— Ведь я же видела, как Юлька, убегая, упала, а вы прыгнули за ней в овраг.
— Привиделось вам, панна Маня! — сказал он, улыбаясь. — В никакой овраг я не прыгал, панну Юльку вовсе не видел, пока мы не оказались у костра.
«Ов, — подумала я, — что-то, бедняга, совсем худо, если ты уже с такого далека начинаешь выкручиваться! Бедная наша Юлька!»
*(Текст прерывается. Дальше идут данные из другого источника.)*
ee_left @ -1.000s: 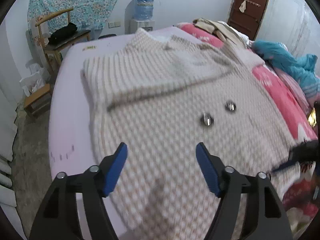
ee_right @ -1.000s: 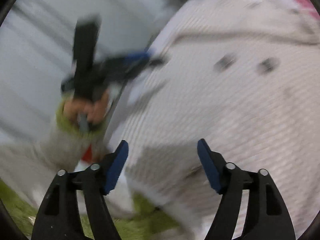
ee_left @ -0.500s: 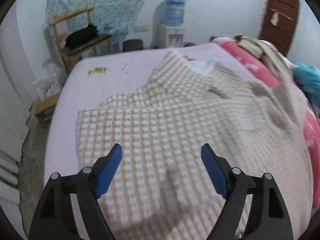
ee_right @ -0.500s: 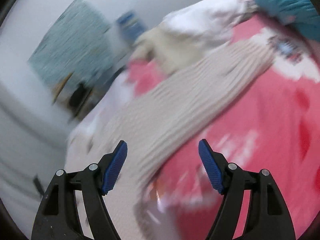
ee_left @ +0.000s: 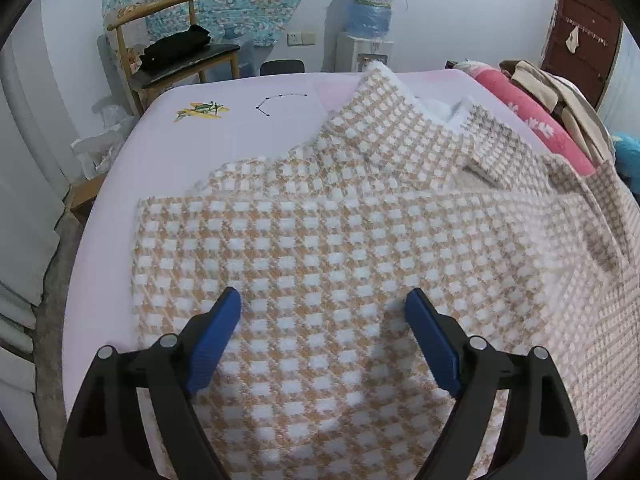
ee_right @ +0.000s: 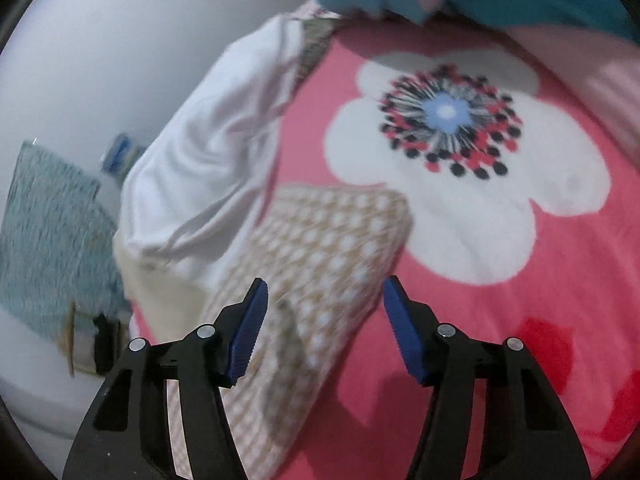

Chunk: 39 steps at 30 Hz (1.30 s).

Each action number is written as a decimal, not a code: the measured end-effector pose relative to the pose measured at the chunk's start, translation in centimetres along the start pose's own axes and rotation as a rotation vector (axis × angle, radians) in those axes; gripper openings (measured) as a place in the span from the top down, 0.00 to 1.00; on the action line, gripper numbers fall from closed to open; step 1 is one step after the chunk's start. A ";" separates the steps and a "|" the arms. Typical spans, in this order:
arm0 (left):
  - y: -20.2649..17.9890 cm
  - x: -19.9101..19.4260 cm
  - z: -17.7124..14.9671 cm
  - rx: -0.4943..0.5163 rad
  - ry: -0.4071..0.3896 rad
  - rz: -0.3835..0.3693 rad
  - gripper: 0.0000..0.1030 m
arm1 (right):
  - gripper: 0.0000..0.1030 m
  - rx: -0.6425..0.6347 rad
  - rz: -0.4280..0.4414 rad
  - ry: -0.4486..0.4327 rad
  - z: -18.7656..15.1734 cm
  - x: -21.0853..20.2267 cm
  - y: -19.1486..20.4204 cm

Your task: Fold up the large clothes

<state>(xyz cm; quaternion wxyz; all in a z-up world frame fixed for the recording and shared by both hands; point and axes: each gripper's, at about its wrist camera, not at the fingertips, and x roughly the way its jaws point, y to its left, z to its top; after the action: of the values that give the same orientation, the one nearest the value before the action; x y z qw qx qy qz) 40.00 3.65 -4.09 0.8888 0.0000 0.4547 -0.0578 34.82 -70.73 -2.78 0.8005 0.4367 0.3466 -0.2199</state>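
- Left gripper (ee_left: 322,330): jaws wide open, empty, poised over the near part of the checked garment (ee_left: 320,248).
- Right gripper (ee_right: 324,320): jaws open, empty, straddling the sleeve end (ee_right: 332,236) on the pink floral quilt (ee_right: 500,320).
- Garment position: spread across the lavender bed sheet (ee_left: 224,128), its right side running onto the quilt.
- Step in hand, as judged: sleeve fold-in, not yet gripped.
- Next move: close the right jaws on the sleeve end, then carry it left over the body.
- Far: water dispenser (ee_left: 370,28); no legible writing.
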 end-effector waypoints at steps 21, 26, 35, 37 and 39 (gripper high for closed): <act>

Пришли мы на квартиру, умылись, переоделись, зашили, где что в ночи по чащобам пооборвалось, позавтракали, и вот слышим — звонят. Это уже созывают богомольцев на богослужение. Мы все сразу тронулись. Выходим на дорогу, а там снова беготня, крик, народ толпится, да не в сторону костёла, а в противоположную. Позаполняли придорожные канавы, кто-то карабкается на деревья, а повсюду гул:
— Резуны! Резуны! Резуны идут!
Вчерашнего переполоха и следа нет. Все любопытны посмотреть на этих резунов, но не боятся их. Вот проехали по дороге два ландсдрагона на гнедых конях, в блестящих шлемах, с карабинами за спиной. Народ засуетился. И вот показалось внизу на пути облако пыли. Слышится какой-то глухой гул, словно стон какого-то великана... ближе... ближе... и вот передние уже могут разглядеть первую шеренгу людей, шедших по дороге, напевая и вздыхая. Это были мазуры — резуны. Когда приблизились, все паломники расступились, пососкальзывали с дороги в канавы, дали им дорогу, и они пошли отсюда прямо к костёлу между двумя шеренгами любопытных зрителей. Шли кучно, плотно, понурив головы. В своих грязных полотняных, надвинутых на глаза магерках они выглядели, как огромный кусок серой, тощей земли, что, сорвавшись с места, катится куда-то в бездну. Их лица были тоже землистого цвета, неприветливые; на некоторых уже обозначились следы голода и нужды. Ни улыбки, ни приветствия, ни поклона. Когда поравнялись с первыми рядами богомольцев, их гурт остановился на миг, а потом все они хором протянули жалобную песню:
Przed oczy twoje, Panie,
Winy nasze składamy;
A karanie, które za nie odbieramy,
Wyrównywamy*.
Нас холодом пробрало, когда мы услышали эти голоса, — те самые, что ещё полгода назад ревели: «Bij! Rźnij! Młóć!»* Вот как быстро прижала их божья рука! Люди не наказывали их за их поступки, власть ещё и награждала, а вот что теперь с ними! Шли все, как осуждённые, как проклятые. Когда приблизились к костёлу, настоятель вышел им навстречу в орнате с крестом и сказал:
— Люди! Целуйте крест, встаньте на колени и молитесь здесь, перед костёлом, а в костёл я вас не пущу!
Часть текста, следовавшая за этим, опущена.